(Directions):
Please output the data exactly, minus pictures.

--- Dataset content ---

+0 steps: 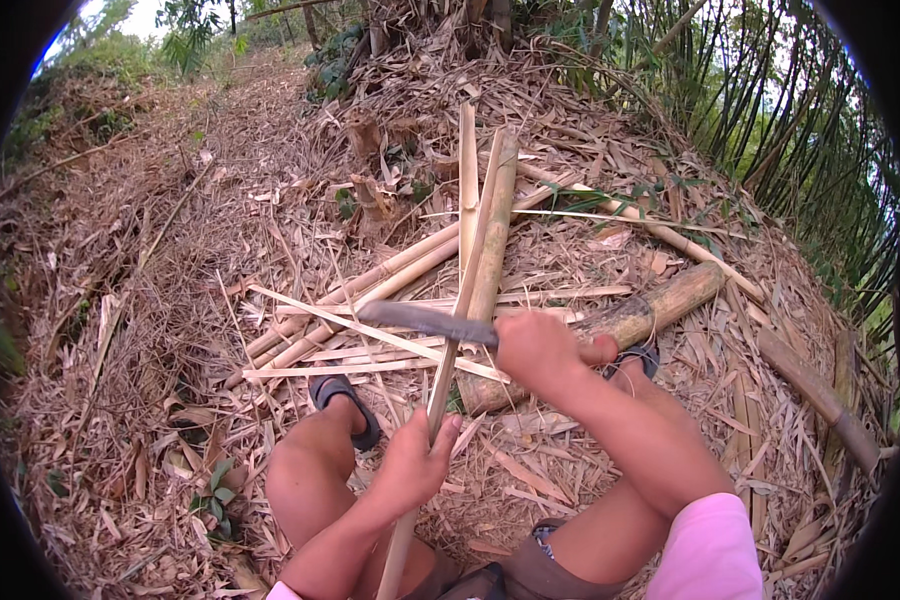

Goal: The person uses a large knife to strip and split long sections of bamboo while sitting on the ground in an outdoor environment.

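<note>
My left hand (410,465) is closed around a long split bamboo strip (443,385), which slants from between my legs up and away from me. In my right hand (542,352) is a machete (420,319), gripped by its handle, whose end shows past the fist. Its dark curved blade points left and lies across the strip, a little beyond my left hand. Several thin pale bamboo slivers (370,368) are scattered on the ground beneath the blade.
Past the blade, a bamboo pole (497,230) and a split half (468,170) point away. A thick bamboo log (660,305) lies right, by my sandaled foot. Two thinner poles (390,270) lie left. Stumps (370,195) and dry leaves cover the slope; bamboo stems (770,120) stand behind.
</note>
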A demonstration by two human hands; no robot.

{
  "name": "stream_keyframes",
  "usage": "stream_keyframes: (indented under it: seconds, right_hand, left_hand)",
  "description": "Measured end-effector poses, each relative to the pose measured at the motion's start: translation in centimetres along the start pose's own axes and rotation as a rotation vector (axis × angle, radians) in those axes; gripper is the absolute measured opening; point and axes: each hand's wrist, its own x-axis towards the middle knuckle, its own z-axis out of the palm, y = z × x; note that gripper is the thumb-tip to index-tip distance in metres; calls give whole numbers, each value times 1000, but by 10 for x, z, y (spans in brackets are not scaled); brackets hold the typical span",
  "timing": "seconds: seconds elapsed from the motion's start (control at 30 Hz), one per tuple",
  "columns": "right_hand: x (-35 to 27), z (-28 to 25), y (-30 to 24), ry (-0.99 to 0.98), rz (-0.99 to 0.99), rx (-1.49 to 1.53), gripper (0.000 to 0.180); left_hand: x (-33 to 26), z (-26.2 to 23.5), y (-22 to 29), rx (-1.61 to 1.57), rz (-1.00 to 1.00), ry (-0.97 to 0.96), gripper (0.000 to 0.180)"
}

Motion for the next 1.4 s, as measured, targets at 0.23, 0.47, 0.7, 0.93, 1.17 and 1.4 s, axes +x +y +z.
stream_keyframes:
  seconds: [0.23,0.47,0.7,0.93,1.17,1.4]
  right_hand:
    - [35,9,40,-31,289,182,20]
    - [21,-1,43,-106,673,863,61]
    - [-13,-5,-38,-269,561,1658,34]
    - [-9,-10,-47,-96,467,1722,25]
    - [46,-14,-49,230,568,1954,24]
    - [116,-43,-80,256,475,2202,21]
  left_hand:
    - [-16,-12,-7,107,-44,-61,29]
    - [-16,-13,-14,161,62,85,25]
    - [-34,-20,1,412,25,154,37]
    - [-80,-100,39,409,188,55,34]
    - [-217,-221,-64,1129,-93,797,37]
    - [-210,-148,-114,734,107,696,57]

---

(Response to this exercise):
+0 steps: 

Goal: The person uses a large knife to strip and split long sections of bamboo while sitting on the ground in an outdoor environment.

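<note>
My left hand (410,465) is closed around a long split bamboo strip (443,385), which slants from between my legs up and away from me. In my right hand (542,352) is a machete (420,319), gripped by its handle, whose end shows past the fist. Its dark curved blade points left and lies across the strip, a little beyond my left hand. Several thin pale bamboo slivers (370,368) are scattered on the ground beneath the blade.
Past the blade, a bamboo pole (497,230) and a split half (468,170) point away. A thick bamboo log (660,305) lies right, by my sandaled foot. Two thinner poles (390,270) lie left. Stumps (370,195) and dry leaves cover the slope; bamboo stems (770,120) stand behind.
</note>
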A demonstration by two human hands; no robot.

{
  "name": "stream_keyframes",
  "usage": "stream_keyframes: (indented under it: seconds, right_hand, left_hand)",
  "description": "Measured end-effector poses, each relative to the pose measured at the motion's start: translation in centimetres along the start pose's own axes and rotation as a rotation vector (axis × angle, radians) in those axes; gripper is the absolute measured opening; point and axes: each hand's wrist, its own x-axis towards the middle knuckle, its own z-axis out of the palm, y = z × x; note that gripper is the thumb-tip to index-tip distance in metres; calls give whole numbers, each value times 1000, but by 10 for x, z, y (spans in brackets are not scaled); brackets hold the typical span",
  "timing": "seconds: seconds elapsed from the motion's start (control at 30 Hz), one per tuple",
  "columns": "right_hand: x (-35 to 27), z (-28 to 25), y (-30 to 24), ry (-0.99 to 0.98), rz (-0.99 to 0.99), rx (-1.49 to 1.53), gripper (0.000 to 0.180); left_hand: x (-33 to 26), z (-26.2 to 23.5), y (-22 to 29), rx (-1.61 to 1.57), rz (-1.00 to 1.00), ry (-0.97 to 0.96), gripper (0.000 to 0.180)"
}

Motion for the next 1.4 s, as measured, targets at 0.23, 0.47, 0.7, 0.93, 1.17 and 1.4 s, axes +x +y +z.
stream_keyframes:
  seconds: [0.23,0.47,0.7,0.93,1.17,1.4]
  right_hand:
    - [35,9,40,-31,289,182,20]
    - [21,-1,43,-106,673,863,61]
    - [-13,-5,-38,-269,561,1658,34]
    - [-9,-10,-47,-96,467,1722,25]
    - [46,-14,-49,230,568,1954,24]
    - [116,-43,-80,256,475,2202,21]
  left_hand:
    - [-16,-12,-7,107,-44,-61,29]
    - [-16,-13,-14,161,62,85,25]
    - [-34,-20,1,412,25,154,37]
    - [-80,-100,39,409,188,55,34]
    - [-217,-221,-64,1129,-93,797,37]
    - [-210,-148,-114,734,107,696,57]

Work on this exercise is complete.